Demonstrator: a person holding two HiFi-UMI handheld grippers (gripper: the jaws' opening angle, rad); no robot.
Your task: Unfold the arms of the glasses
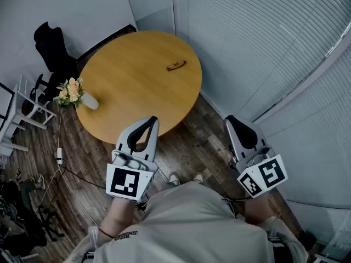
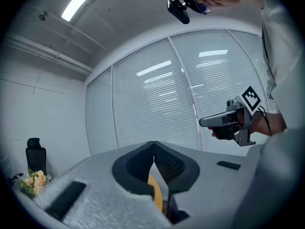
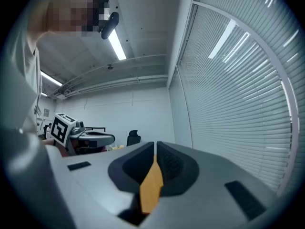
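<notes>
Ok, both grippers are idle, nothing grasped. Left gripper (image 1: 149, 120): jaws clenched, tips touching, nothing between them. In the left gripper view only a sliver of the orange surface shows through the slot under the tips. Right gripper (image 1: 232, 119): jaws closed down to a hairline slit, also empty, same orange sliver visible below them in the right gripper view. Both are held level in front of the person, side by side, well apart from each other.

In the head view the left gripper's tip overlaps the near edge of the round wooden surface (image 1: 126, 75). The right gripper sits over the plank floor (image 1: 186, 147), off the surface's right side, near the blinds (image 1: 263, 43).

Glasses (image 1: 176, 66): lying on the far right part of the surface, close to its rim, well apart from both grippers. Dark frame. Too small to tell how the arms sit.

Other items: 1 white vase (image 1: 89, 101) at the surface's left edge, with flowers (image 1: 70, 90) leaning out past the rim. 1 black chair (image 1: 52, 47) is beyond that, by the wall. A cable (image 1: 59, 156) trails over the floor left of the person. 2 shoes (image 1: 174, 178) show just ahead of the person's body, between the 2 grippers
</notes>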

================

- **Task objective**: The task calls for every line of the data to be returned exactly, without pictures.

- **Exercise solution**:
Demonstrator: a person holding two HiFi-UMI handheld grippers (gripper: the jaws' opening angle, rad); no robot.
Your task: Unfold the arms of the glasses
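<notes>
Ok, both grippers are idle, nothing grasped. Left gripper (image 1: 149, 120): jaws clenched, tips touching, nothing between them. In the left gripper view only a sliver of the orange surface shows through the slot under the tips. Right gripper (image 1: 232, 119): jaws closed down to a hairline slit, also empty, same orange sliver visible below them in the right gripper view. Both are held level in front of the person, side by side, well apart from each other.

In the head view the left gripper's tip overlaps the near edge of the round wooden surface (image 1: 126, 75). The right gripper sits over the plank floor (image 1: 186, 147), off the surface's right side, near the blinds (image 1: 263, 43).

Glasses (image 1: 176, 66): lying on the far right part of the surface, close to its rim, well apart from both grippers. Dark frame. Too small to tell how the arms sit.

Other items: 1 white vase (image 1: 89, 101) at the surface's left edge, with flowers (image 1: 70, 90) leaning out past the rim. 1 black chair (image 1: 52, 47) is beyond that, by the wall. A cable (image 1: 59, 156) trails over the floor left of the person. 2 shoes (image 1: 174, 178) show just ahead of the person's body, between the 2 grippers
</notes>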

Nothing more will be written for this answer.